The Visitor: Snapshots: Part 6

  That was too much for me.  "That's it," I said as I arose,
my eyes blazing with anger, "now he's done it."


  Phil and Naline had been fuzzy towards one another for
something like three years, ever since her kitten days.  Back
then he'd been kinda nice and kinda mean.  Since then, the
nice had given way to the unpleasant by a wide margin, and
he constantly had her in tears.  Unfortunately, Naline had a
bad case of the fuzzy-wuzzies for him, and she couldn't see
clear enough to dump him like the bad trash that he was.

  I'd gotten the call late at night and I'd flashed into the
savanna to find my best lioness friend in tears.  Tonight's
episode had started when Naline had found out that Phil had
been - ahem - friendly with another lioness behind her back.
When she'd confronted him, he'd gotten angry and smacked
Naline in the face.

  He'd bullied, he'd pushed, he'd abused, but he'd never
physically hurt her.  But now he'd crossed that line.  Now
he'd hurt my little Kitten.  Now he was going to pay.
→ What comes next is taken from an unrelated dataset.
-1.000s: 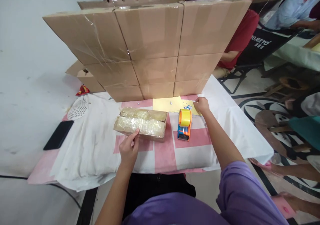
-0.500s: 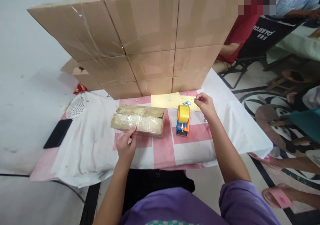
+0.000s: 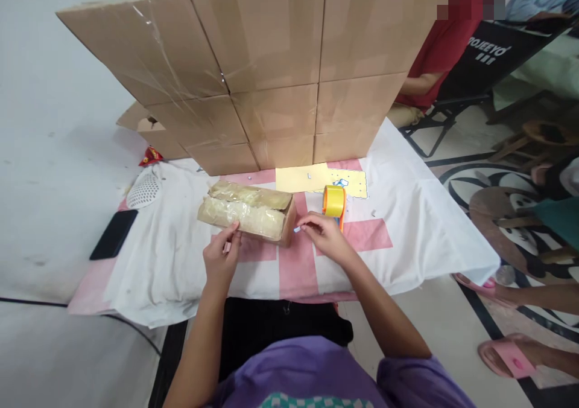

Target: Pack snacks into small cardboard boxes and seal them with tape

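Observation:
A small cardboard box (image 3: 246, 212), wrapped in shiny clear tape and rough on top, lies slightly turned on the cloth. My left hand (image 3: 220, 251) pinches its near edge between thumb and fingers. Close to the box's right end, my right hand (image 3: 326, 234) is closed in a pinch on a small pale piece (image 3: 297, 229), too small to identify. Behind that hand stands a tape dispenser (image 3: 333, 203) with a yellow roll, its lower part hidden by my fingers. Yellow paper sheets (image 3: 301, 178) with small scraps on them lie at the foot of the stacked boxes.
Taped cardboard boxes (image 3: 275, 64) form a wall along the table's far side. A black phone (image 3: 114, 234), a white perforated object (image 3: 145, 191) and a red packet (image 3: 151, 155) lie at the left. A person in a red shirt (image 3: 434, 64) sits beyond the boxes on the right.
My right hand has moved left and nearer, from beside the yellow sheets to the box's right end, carrying the small piece. The box has turned slightly under my left hand.

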`<state>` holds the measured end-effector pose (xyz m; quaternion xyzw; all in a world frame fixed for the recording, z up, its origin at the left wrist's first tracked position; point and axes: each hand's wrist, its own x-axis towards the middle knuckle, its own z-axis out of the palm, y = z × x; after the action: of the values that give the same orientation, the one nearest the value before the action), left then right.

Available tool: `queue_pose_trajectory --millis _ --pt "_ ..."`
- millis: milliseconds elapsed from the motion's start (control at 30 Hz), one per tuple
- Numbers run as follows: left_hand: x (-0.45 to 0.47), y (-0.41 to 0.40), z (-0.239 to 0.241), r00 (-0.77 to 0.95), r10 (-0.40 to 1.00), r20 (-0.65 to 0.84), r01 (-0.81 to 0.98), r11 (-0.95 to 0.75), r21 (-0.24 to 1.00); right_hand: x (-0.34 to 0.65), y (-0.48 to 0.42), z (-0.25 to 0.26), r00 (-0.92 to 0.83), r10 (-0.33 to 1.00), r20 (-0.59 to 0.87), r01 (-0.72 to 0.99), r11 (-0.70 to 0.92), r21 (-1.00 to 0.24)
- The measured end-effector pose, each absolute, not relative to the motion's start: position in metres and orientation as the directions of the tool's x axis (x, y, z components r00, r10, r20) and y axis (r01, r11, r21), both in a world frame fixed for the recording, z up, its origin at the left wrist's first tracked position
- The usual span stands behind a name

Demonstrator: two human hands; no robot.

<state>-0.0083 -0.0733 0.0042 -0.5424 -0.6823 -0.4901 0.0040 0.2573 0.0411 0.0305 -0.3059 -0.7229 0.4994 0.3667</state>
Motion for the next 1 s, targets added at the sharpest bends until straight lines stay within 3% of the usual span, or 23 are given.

  "What are you going to do?"  She paced worriedly alongside
me as I stomped down the savanna towards the Rock.  She tried
to read my face as I ground my teeth and uttered highly
impolite things under my breath.  Her eyes followed my every
move as I unholstered my gun and shoved a full clip of
explosive bullets into it.  I chambered two rounds into the
twin barrels with a metallic 'chik-clack' that echoed down
the savanna grasslands.

  She immediately understood what I was about to do.  "No!"
She swiftly jumped in my way, blocking my path, her eyes
pleading with mine.  "Don't, please!"

  "Kitten, this..." keep cool, now... calm and control...
"this disrespectful, vulgar goon has done nothing but treat
you badly for years."  I stepped around her and continued
towards the Rock.  "And now I'm going to put a stop to it for
good."


  "No, please don't."  She once again blocked my way and
pleaded with me with tears in her eyes.  "I love him."

  How many times had I heard that story before?  Too many.
Boy meets girl, girl falls crazily in love, boy treats girl
like sewer scum, girl says she loves him and lives unhappily
ever after, convinced she's somehow going to change him.  I'd
seen it too many times in too many places, and now it was
happening to Naline.  It's enough to make me wanna spit.

  "Doesn't he call you names?  Doesn't he make you feel
unloved?  Doesn't he make you feel worthless??"  Her gaze
fell to the ground.  I kneeled before her and gently lifted
her chin until our eyes met.  I softly brushed her bloody
cheek.  "Didn't he do this to you?"

  Her answer was but a whisper.  "But I love him."

  I tried to reason with her.  I tried to convince her.  I
tried a hundred ways to make her see that he simply was not
the guy she thought he was.

  But, alas, I was unsuccessful.


  Her only reply to my every argument and objection was "But
I love him."  How could I argue against that with mere logic?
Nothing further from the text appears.